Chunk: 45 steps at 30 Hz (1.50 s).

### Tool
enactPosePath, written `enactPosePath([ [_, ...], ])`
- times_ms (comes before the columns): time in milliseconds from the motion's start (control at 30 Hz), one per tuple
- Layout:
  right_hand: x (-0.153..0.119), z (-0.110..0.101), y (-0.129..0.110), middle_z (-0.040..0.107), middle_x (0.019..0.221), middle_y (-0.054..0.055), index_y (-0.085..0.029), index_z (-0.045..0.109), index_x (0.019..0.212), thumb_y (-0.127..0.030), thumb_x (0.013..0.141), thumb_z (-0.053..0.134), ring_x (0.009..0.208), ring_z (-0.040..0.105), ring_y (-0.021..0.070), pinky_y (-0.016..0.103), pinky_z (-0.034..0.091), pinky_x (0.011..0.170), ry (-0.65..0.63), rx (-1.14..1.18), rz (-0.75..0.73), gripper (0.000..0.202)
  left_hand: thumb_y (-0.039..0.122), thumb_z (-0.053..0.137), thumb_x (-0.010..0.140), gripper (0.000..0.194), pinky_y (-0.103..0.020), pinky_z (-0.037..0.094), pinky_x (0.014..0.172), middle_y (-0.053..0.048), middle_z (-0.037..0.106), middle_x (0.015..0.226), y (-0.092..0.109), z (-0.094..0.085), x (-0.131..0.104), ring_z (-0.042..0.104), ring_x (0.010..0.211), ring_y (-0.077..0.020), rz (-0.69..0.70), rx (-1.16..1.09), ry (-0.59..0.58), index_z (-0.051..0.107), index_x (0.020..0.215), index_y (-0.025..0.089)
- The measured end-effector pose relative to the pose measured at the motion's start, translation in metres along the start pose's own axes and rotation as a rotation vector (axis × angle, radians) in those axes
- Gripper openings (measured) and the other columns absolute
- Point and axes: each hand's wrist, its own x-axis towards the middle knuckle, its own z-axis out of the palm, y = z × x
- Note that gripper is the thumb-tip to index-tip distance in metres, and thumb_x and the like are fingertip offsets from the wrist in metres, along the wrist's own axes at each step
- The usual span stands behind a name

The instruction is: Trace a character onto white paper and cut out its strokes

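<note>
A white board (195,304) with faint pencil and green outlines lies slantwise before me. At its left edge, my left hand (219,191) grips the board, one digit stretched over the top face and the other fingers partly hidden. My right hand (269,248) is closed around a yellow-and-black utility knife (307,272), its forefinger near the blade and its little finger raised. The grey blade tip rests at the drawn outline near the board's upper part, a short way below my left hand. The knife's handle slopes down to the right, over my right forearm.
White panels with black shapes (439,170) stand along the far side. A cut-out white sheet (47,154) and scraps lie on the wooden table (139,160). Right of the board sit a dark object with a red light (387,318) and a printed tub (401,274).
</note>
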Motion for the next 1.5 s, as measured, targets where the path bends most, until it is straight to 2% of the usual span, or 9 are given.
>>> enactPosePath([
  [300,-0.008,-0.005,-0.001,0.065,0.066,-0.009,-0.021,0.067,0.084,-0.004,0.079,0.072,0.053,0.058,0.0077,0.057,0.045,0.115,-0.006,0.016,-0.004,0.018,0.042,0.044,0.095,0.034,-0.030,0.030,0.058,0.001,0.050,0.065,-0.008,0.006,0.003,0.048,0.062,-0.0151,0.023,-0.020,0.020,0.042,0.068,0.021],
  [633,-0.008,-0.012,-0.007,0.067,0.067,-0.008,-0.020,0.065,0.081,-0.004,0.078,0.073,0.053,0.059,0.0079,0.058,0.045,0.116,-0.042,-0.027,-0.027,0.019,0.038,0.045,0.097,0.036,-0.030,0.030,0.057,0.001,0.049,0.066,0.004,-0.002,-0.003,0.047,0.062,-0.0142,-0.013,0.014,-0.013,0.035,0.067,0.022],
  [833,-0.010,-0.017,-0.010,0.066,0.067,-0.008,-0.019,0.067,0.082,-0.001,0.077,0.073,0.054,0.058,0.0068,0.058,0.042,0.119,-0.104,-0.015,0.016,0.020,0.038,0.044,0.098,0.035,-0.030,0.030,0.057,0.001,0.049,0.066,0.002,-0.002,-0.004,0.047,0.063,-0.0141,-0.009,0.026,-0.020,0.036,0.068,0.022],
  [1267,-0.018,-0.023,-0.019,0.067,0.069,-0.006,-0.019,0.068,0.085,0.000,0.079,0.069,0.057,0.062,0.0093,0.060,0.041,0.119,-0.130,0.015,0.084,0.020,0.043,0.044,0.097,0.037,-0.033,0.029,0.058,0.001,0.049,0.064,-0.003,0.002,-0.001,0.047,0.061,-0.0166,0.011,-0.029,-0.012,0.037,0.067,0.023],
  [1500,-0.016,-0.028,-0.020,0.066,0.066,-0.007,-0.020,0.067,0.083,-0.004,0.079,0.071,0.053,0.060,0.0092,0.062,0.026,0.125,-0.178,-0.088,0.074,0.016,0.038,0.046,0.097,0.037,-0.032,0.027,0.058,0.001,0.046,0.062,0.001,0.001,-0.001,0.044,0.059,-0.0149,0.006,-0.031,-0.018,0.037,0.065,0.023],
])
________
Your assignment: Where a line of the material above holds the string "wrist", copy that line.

Exercise response:
- Point and axes: each hand's wrist, its own x-axis towards the middle knuckle, its own z-axis out of the palm, y = z × x
- Note that gripper is the thumb-tip to index-tip distance in metres, and thumb_x and the like are fingertip offsets from the wrist in metres, along the wrist's own axes at each step

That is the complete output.